Other main actors include agencies and public bodies working with the Welsh Government, of which:
- Arts Council of Wales, which funds arts and cultural projects and develops new places and ways for individuals to take part in the arts
- the British Council, which is the UK's international organisation for cultural relations and educational opportunities
- Estyn, the education inspectorate
- Higher education institutions, such as the Royal Welsh College of Music and Drama which is the national conservatoire of Wales, and the University of South Wales and its Faculty of Creative Industries
- National Library of Wales, which homes the national collection of Welsh manuscripts, the National Screen and Sound Archive of Wales and over 6.5 million books and periodicals
- National Museum Wales, which represents seven different museums
- Welsh Books Council, which promotes literacy and reading and provides a focus for the publishing industry
- Royal Commission on the Ancient and Historical Monuments of Wales, which develops and promotes the understanding of the archaeological, built and maritime heritage of Wales
- the Heritage Lottery Fund, which protects heritage sites across the UK.

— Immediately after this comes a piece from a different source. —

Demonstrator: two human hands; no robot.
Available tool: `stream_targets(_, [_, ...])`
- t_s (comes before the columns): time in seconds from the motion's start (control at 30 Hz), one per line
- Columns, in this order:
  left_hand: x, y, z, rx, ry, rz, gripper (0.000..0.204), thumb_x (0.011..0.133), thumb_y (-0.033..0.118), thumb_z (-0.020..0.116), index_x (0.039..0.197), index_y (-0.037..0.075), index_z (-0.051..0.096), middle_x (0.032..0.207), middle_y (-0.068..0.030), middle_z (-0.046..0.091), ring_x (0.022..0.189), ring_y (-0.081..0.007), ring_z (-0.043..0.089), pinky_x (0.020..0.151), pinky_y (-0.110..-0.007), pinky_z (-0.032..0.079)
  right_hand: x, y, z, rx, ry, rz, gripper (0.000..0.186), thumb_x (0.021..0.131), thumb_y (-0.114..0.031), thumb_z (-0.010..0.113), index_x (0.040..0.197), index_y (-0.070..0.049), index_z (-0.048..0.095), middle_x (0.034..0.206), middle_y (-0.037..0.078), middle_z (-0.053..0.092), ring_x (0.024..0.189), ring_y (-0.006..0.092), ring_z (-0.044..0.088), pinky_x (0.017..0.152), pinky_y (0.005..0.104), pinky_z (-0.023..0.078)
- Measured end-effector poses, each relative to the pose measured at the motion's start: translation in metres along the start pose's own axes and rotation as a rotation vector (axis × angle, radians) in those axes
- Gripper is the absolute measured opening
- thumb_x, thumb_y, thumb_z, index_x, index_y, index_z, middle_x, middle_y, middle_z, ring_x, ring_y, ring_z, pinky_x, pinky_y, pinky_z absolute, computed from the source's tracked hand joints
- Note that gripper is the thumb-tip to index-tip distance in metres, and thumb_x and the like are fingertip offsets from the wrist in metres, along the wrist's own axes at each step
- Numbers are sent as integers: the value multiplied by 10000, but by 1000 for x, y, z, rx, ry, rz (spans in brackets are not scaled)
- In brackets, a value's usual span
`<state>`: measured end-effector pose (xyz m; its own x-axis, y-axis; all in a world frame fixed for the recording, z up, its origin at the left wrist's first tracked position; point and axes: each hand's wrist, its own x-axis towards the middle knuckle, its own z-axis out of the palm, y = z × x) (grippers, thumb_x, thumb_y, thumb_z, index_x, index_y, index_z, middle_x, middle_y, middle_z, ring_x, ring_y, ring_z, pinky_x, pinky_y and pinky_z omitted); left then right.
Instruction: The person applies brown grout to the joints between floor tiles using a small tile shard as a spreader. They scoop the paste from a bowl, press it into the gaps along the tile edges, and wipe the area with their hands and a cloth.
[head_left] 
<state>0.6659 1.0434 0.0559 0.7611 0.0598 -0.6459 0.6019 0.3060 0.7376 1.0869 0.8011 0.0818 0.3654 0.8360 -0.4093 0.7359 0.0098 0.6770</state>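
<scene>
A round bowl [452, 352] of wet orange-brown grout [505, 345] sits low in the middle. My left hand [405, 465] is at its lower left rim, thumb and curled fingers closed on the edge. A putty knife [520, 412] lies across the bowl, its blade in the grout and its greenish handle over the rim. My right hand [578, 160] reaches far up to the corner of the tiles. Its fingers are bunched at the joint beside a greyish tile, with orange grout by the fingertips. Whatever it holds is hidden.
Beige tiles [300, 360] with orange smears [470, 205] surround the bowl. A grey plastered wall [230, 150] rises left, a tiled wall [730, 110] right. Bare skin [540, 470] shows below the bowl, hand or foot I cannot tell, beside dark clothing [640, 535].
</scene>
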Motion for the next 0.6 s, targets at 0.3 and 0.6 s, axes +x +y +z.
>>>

Main non-public actors include the following:
- National Youth Arts Wales, which provides training and performance experiences for talented and committed young people interested in theatre production and performance
- Arts Alive Wales, which uses the arts to inspire, engage and enhance the quality of life of individuals in local communities
- Cadw, working to create accessible and well-protected historic environments
- the members of Arts Portfolio Wales, which receive funding from the Arts Council of Wales.
The All-Wales arts and education programme involves schools working with artists and arts, heritage and cultural organisations to complement teaching across the curriculum; the programme has two strands:
- Regional Arts and Educational Networks, which work with schools, the Regional Education Consortia, and stakeholders in the education, arts, creative, cultural and heritage sectors to increase and improve arts experiences in schools.
- Experiencing the Arts, which provides children and young people with opportunities to engage with cultural and arts activities as part of a wider learning experience; it comprises two main projects entitled Go and See, which offers funding for schools to organise trips to high-quality arts events, and Creative Collaborations, which funds schools to work in a sustained way with arts organisations.
The All-Wales Arts and Education Programme forms one half of the Creative Learning Plan, developed by the Welsh Government in its strategy document, Creative learning through the arts (see 'Existence of a national strategy' in the article 'National strategy on creativity and culture for young people' for more information).
For details of the cross-sectoral cooperation in the youth sector generally, see the article on 'Cross sectoral approach with other ministries' in the chapter on Youth Policy Governance.